Researchers trick the immune system into recognizing and attacking misfolded proteins that cause brain diseases, increasing survival in mice.
March 09, 2026 By Gillian Rutherford
A University of Alberta research team has developed a vaccine that increases survival in mice with Parkinson’s disease.
In newly published research, the team engineered a harmless fungal fibre to mimic the misfolded and clumped alpha-synuclein proteins that cause neurodegenerative diseases like Parkinson’s, Lewy body dementia and multiple system atrophy.
Tests showed that following injection of the engineered fibres, the mice’s immune systems learned to recognize and attack the harmful proteins, slowing the disease.

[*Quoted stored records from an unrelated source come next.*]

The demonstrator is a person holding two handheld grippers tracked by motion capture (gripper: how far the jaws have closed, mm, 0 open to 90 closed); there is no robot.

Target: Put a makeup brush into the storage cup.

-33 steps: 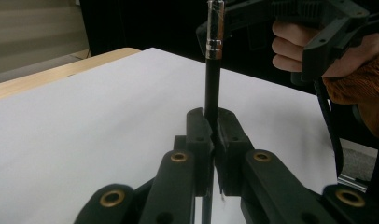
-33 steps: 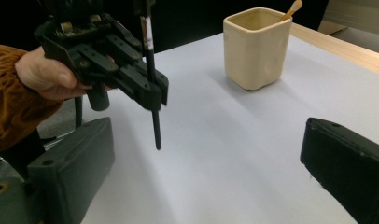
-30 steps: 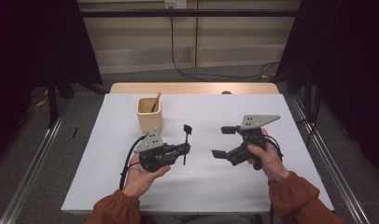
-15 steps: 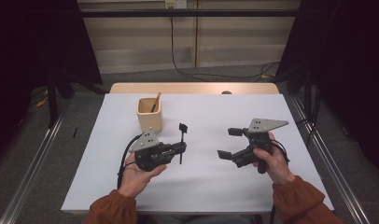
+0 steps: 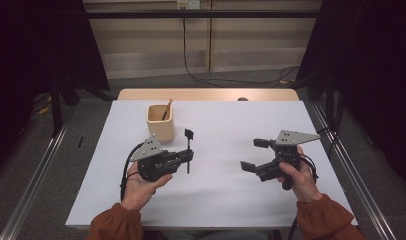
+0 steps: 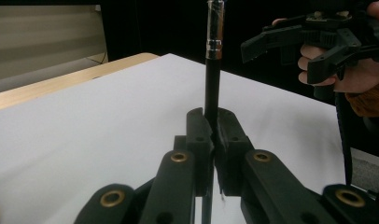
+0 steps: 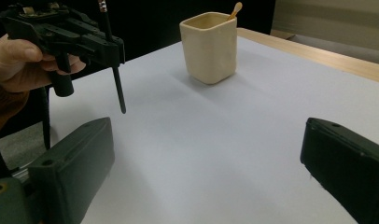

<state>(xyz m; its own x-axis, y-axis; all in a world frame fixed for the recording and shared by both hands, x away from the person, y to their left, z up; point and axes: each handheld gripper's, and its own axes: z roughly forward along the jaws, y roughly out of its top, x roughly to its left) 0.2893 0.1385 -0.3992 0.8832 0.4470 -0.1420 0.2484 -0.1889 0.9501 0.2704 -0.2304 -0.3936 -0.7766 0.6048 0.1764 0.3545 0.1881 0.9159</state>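
The left claw (image 5: 187,156) is clamped tight on a slim black brush (image 6: 212,81), which stands roughly upright between the pads above the white surface (image 5: 226,200), its metal ferrule above the grip and its lower tip hanging clear of the surface. The right claw (image 5: 255,155) stands wide apart with nothing between its pads, held above the surface well away from the left claw. A cream cup (image 5: 160,121) with a wooden stick (image 5: 167,108) inside sits on the surface just beyond the left claw.
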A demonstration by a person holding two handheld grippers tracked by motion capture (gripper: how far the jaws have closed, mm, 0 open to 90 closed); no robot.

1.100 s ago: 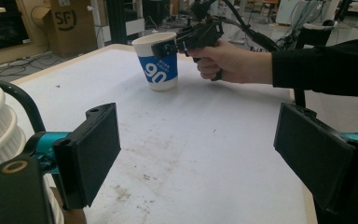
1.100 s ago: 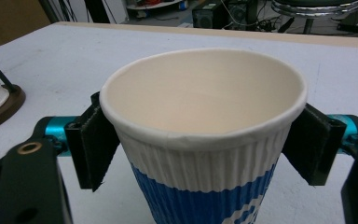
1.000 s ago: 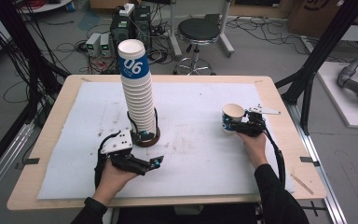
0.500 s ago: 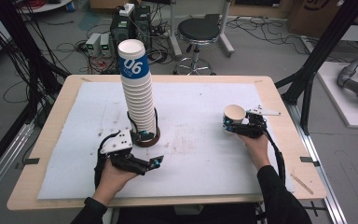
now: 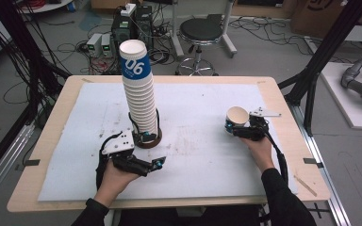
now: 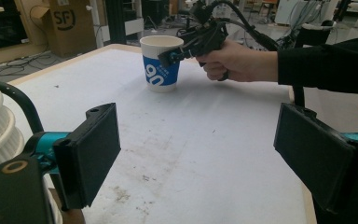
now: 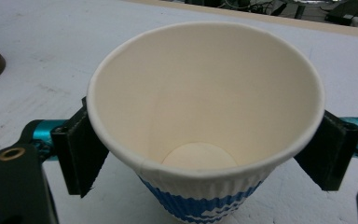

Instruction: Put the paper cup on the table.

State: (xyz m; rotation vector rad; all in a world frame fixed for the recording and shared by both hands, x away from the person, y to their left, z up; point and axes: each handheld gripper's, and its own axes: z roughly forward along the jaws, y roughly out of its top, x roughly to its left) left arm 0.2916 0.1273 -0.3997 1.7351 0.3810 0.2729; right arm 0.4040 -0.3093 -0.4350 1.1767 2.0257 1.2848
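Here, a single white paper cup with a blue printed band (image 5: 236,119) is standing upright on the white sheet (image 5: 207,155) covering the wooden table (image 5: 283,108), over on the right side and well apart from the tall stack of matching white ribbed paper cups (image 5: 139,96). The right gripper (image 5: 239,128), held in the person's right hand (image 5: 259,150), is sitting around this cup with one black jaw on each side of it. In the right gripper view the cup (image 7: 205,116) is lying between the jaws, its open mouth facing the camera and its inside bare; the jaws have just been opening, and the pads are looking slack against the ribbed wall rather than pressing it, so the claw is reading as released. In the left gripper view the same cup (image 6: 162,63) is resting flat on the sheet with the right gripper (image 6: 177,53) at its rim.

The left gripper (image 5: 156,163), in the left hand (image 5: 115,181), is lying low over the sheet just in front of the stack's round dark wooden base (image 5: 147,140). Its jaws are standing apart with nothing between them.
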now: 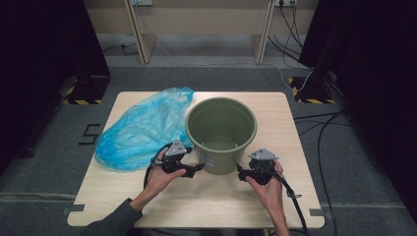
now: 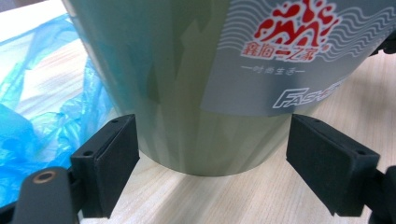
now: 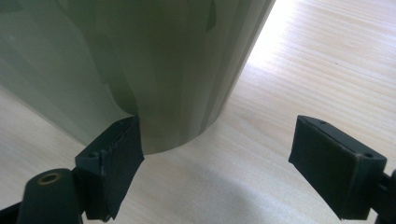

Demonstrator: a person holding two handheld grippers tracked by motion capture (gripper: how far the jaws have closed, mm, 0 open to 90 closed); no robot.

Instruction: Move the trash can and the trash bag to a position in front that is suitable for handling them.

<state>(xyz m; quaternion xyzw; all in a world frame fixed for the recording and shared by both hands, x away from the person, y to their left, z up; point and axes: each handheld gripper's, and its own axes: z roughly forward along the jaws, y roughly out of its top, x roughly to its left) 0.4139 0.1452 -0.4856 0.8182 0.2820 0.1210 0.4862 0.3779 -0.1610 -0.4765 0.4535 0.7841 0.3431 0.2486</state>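
Upright, seemingly empty green bucket (image 1: 221, 133)

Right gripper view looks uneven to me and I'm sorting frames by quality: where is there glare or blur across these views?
Right gripper view: the table washes out to bright glare beside the bucket, whose wall is soft. Left gripper view: the bucket's label reads sharp, the blue bag blurs. High view: evenly lit table, dark surroundings.
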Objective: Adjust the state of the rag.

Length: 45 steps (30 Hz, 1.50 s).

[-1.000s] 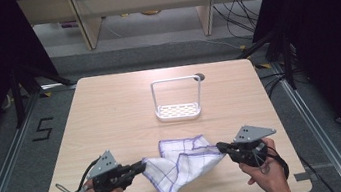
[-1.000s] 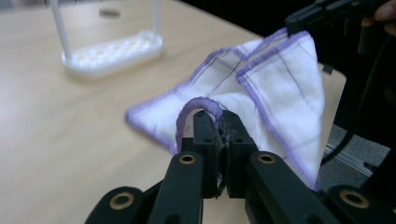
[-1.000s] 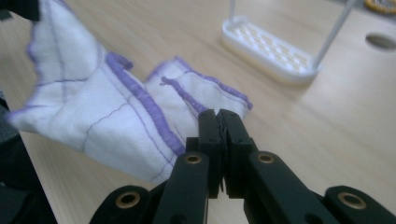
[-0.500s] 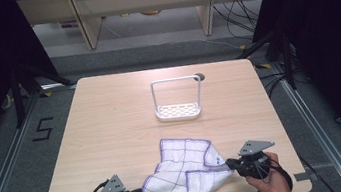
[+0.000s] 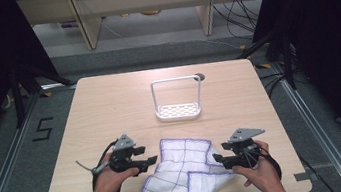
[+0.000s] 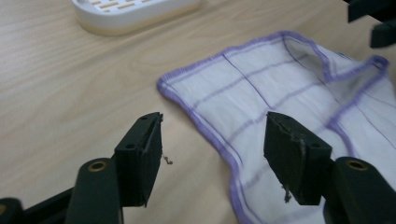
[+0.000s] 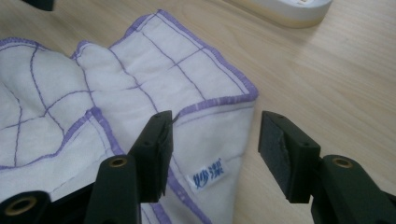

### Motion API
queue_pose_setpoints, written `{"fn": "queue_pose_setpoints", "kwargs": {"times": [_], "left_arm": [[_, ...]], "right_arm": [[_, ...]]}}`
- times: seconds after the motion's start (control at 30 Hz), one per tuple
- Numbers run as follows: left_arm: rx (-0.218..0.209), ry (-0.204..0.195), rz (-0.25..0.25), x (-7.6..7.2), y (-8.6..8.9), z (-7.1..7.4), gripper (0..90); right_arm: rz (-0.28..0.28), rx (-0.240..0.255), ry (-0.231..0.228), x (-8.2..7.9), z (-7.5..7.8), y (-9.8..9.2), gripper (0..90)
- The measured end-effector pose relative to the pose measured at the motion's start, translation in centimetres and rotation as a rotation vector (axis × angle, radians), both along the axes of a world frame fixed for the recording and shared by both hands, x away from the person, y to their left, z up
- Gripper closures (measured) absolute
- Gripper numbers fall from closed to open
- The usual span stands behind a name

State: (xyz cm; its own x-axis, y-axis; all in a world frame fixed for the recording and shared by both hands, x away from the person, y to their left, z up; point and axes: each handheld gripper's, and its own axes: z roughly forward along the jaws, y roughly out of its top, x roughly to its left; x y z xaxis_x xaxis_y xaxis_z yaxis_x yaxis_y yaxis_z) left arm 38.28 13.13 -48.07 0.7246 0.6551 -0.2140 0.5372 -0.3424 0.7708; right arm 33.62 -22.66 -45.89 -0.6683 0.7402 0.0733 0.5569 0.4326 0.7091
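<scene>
Both the left claw (image 5: 153, 162) and right claw (image 5: 218, 159) gape, just opened, off the cloth (image 5: 187, 172).

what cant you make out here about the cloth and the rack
- Cloth: its near corner is cut off by the bottom edge of the high view.
- Label on the cloth: print too small and blurred to read in the right gripper view.
- Rack: its handle is cut off by the left gripper view's top edge.

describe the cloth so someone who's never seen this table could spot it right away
On the light wooden table, look at the near edge, in front of the white wire-handled rack. The white cloth with purple grid lines and purple hem lies there loosely folded, the one soft, flat thing.
</scene>
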Motion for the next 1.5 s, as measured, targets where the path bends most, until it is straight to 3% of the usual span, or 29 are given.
{"fn": "queue_pose_setpoints", "kwargs": {"times": [0.07, 0.17, 0.2, 0.23, 0.33, 0.37, 0.47, 0.53, 0.57, 0.6, 0.63, 0.67, 0.7, 0.77, 0.93, 0.97, 1.1, 1.17, 1.27, 1.33, 1.37, 1.4, 1.43, 1.5], "left_arm": [[0.044, -0.004, -0.009, 1.5, -0.8, -0.4, 34.3], [0.027, 0.016, -0.015, 2.6, -2.0, -1.1, 33.0], [0.060, 0.004, -0.020, 2.8, -2.4, -1.3, 33.0], [0.120, -0.019, -0.028, 2.9, -3.4, -1.7, 31.4], [0.152, -0.022, -0.044, 3.1, -4.3, -2.3, 31.7], [0.177, -0.023, -0.073, 3.2, -5.0, -2.8, 36.4], [0.205, -0.047, -0.078, 3.2, -5.4, -3.2, 45.7], [0.193, -0.062, -0.098, 3.3, -5.5, -3.0, 62.0], [0.226, -0.116, -0.107, 3.2, -5.6, -2.8, 69.3], [0.226, -0.116, -0.107, 3.2, -5.6, -2.8, 75.5], [0.214, -0.120, -0.109, 3.3, -5.5, -2.8, 75.5], [0.205, -0.132, -0.104, 3.4, -5.4, -2.7, 85.2], [0.205, -0.132, -0.104, 3.4, -5.4, -2.7, 86.3], [0.208, -0.145, -0.098, 3.5, -4.9, -2.4, 87.0], [0.178, -0.165, -0.007, 4.6, -2.1, -1.3, 87.4], [0.168, -0.165, 0.010, 4.8, -1.6, -1.2, 87.5], [0.141, -0.166, 0.052, 5.3, -0.4, -0.9, 87.6], [0.136, -0.169, 0.081, 5.8, 0.6, -0.7, 87.6], [0.126, -0.162, 0.099, 6.2, 1.2, -0.8, 87.6], [0.134, -0.155, 0.104, 6.2, 1.4, -1.0, 87.6], [0.141, -0.142, 0.106, 6.3, 1.5, -1.4, 87.5], [0.141, -0.142, 0.106, 6.3, 1.5, -1.4, 87.4], [0.147, -0.130, 0.103, 6.5, 1.5, -1.9, 87.4], [0.156, -0.123, 0.108, 6.6, 1.6, -2.2, 87.3]], "right_arm": [[-0.011, -0.003, 0.038, 0.4, -0.1, 0.5, 41.3], [-0.019, -0.018, 0.049, 1.2, -0.8, 1.1, 39.7], [-0.019, -0.018, 0.049, 1.2, -0.8, 1.1, 39.7], [-0.010, -0.036, 0.063, 1.4, -1.2, 1.5, 39.1], [-0.008, -0.064, 0.085, 1.6, -1.6, 1.6, 38.9], [-0.016, -0.070, 0.109, 1.7, -1.9, 1.9, 39.2], [-0.008, -0.087, 0.112, 1.9, -2.2, 2.0, 42.8], [0.012, -0.107, 0.106, 2.1, -2.5, 2.3, 56.0], [0.022, -0.105, 0.096, 2.3, -2.6, 2.4, 64.5], [0.022, -0.105, 0.096, 2.3, -2.6, 2.4, 64.5], [0.035, -0.117, 0.083, 2.5, -2.8, 2.4, 71.2], [0.051, -0.122, 0.068, 2.9, -2.7, 2.4, 82.9], [0.055, -0.125, 0.061, 3.2, -2.6, 2.4, 85.1], [0.057, -0.124, 0.058, 3.9, -2.2, 2.3, 86.1], [0.038, -0.103, 0.053, 6.3, -1.5, 2.6, 86.6], [0.036, -0.084, 0.032, 6.9, -1.6, 2.7, 86.6], [0.015, -0.045, 0.034, 8.8, -1.4, 2.7, 86.6], [-0.011, -0.005, 0.028, 10.8, -1.5, 2.5, 86.5], [-0.025, 0.038, 0.055, 12.2, -2.0, 2.3, 85.1], [-0.033, 0.038, 0.058, 12.6, -2.4, 2.3, 81.5], [-0.067, 0.000, 0.050, 13.1, -3.2, 2.5, 72.3], [-0.067, 0.000, 0.050, 13.1, -3.2, 2.5, 72.3], [-0.106, -0.049, 0.062, 12.9, -3.1, 2.5, 63.6], [-0.117, -0.013, 0.037, 12.6, -2.5, 2.3, 61.6]]}}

The immunized mice lived up to 42 per cent longer than the untreated animals.
“Currently no disease-modifying treatments or vaccines exist for Parkinson’s disease,” explains primary Canadian investigator Holger Wille, professor of biochemistry and director of the Centre for Prions and Protein Folding Diseases. “These vaccines could provide significant protection, if approved for human use.”
Wille says the next steps for the research will be to test the vaccine in additional mouse models of Parkinson’s disease and to establish larger-scale vaccine production methods, which are formal steps needed before clinical trials in humans can be considered.
The U of A team collaborated with researchers at the Heinrich-Heine University Düsseldorf in Germany. Funds were provided by the Weston Brain Institute, Michael J. Fox Foundation, Parkinson Association of Alberta, Striving for Pandemic Preparedness – The Alberta Consortium and the Government of Alberta.
Holger Wille is a member of the Neuroscience and Mental Health Institute and has received funding from the institute for followup research on the vaccine.